The Reality of Rhetoric: Reflections on a LGBT Milestone
Although originally written in response to a prior event in the national spotlight and debate on homosexuality, this article seems apropos to share in light of the US Supreme Courts decision on the Defense of Marriage Act on Wednesday.
In light of the On May 19, a member of the Biola Underground (an online forum for self-professed individuals of LGBT orientation who campaign against Biola University’s position on Scripture and homosexuality) submitted an “open letter” to Biola’s faculty and leadership. This letter reflects back on a video recording of a panel interview seminar where Biblical Studies Professor Erik Thoennes describes the protection and privilege that homosexuality nurtures in the currents of our culture. The letter seeks to carefully craft a portrayal of Dr. Thoennes as an oppressive and violent abuser of the LGBT community. Since then, several responses have appeared, both from those with ties to Biola University and from the organizations that have marshaled the campaign against the university.
At this point, I’m about a month late in coming to the table (and in the blogosphere, that’s pretty much missing the entire event). But there are times when holding one’s tongue for a time might not only give oneself the appearance of wisdom, but also give him a thought worth sharing.
What I, and I’m sure many a reader, couldn’t help but observe is the difference in rhetoric employed by each party. If remember back to your old English classes, you probably remember the three modes of persuasion: logic (use of a logical appeal, or a simulation of it), ethos (an appeal to character or authority on the matter), and pathos (an appeal to the audience’s emotions). From the days of Aristotle until today, these three modes still describe the primary means by which one can persuade another to a particular belief or action.
For the last year, much of my studies have dabbled in the field of socio-rhetorical criticism, a popular (although quickly saturating) discussion in the biblical studies arena. This study seeks to understand how the cultural contexts, and the widely recognized rhetorical conventions that operate within it, should affect a reader’s understanding of the New Testament documents, if we are trying to read them as a first-century reader would understand them. What I find interesting is that these modes still encompass all forms of persuasion today. With each passing day, I am more and more convinced that for every believer who feels the conviction to evangelize to the LGBT community and lovingly pastor those with same-sex attraction, a study of the rhetoric is essential for being effectively conversant with the LGBT community.
In most blogs, debates, books and other discussions, many who defend a biblical perspective on homosexuality communicate almost exclusively by means of logic. Bible verses are listed, cultural background, grammatical exegesis, and other proofs are presented, and syllogisms are stated, all with the aim of persuading the audience to accept this message.
What seems to be missed is that most of the LGBT movement is driven on arguments of pathos, rather than logos. The arguments are not exegetical, nor primarily rational. Instead, stories, narrative and testimonies are used to elicit emotional responses, to finger across heartstrings, and to drive people toward a position of LGBT sympathy—circumventing the engagement of the mind.
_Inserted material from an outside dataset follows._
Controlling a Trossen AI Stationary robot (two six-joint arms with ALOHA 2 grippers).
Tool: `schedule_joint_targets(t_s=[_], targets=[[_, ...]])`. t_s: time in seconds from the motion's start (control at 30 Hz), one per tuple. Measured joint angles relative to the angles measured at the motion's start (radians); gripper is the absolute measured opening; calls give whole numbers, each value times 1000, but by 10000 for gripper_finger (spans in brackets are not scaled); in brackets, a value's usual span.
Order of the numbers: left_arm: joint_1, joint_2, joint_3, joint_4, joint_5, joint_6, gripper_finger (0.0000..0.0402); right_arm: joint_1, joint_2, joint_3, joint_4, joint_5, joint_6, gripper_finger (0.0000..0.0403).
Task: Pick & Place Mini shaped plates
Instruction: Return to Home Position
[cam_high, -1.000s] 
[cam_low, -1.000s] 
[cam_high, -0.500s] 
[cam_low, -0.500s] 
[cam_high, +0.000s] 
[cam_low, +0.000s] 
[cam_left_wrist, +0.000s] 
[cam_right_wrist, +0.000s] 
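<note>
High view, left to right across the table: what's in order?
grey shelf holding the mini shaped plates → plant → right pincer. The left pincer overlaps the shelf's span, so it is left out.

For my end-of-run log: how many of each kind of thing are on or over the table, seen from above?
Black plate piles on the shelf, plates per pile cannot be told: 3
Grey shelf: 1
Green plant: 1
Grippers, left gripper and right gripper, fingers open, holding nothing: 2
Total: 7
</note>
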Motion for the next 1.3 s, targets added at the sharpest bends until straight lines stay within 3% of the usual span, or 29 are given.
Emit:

What I fear is, as long as the church at large doesn’t realize this, the steeper the uphill battle will be in articulating and defending the position of the Scriptures. Because what the homosexual community realizes is that today’s (and increasingly tomorrow’s) generations are far less persuaded by reason than they are by emotions. “Because I feel like it” and “because it feels right” are arguments that carry cultural validity not only in school sandboxes and playgrounds, but also in universities, workplaces and national media. A story of oppression, pain and suffering has far more persuasive power than a statistic or a syllogism in today’s younger generation. Poets through the centuries have praised and warned of the power that emotions play over the person. And today, perhaps more than ever, emotions seem to play a lopsided role in influencing the decisions of many.
Does this mean that in the 21st century the Christian apologist and the use of logic is dead? Not at all. Is this a plea to make truth ambiguous, or to cheapen or “soften the blow” that truth brings against falsehood? No, not this either. A rebalancing of one’s rhetoric does not really speak at all to changing the veracity of the church’s position, or to compromise the need for boldness in speaking the truth in love. The call for such a recalibration seeks simply to illustrate this: that if trust and persuasion is to take root and ultimately transform those being shaped by the trends of popular society, the church must learn to speak and explain biblical truth through emotional methods. If the church is to be “in it to win it” with regards to the homosexuality debate, and winning is defined as making new disciples versus winning arguments, the church must learn to become more fluent in the rhetorical language that the people of our age respond to the most.
Of course, logic and ethos must always be employed. But, the church should not feel that use of pathos is dishonest or deceptive. Deception is at play only when the position pathos argue for doesn’t happen to be the truth.
Thus, whenever a conversation seems to make little progress, or seems to “talk past” the other party, perhaps a shift in rhetoric will open the gate for conviction and truth shine in, and in a way that this light could never before permeate the shutters of the 21st century heart.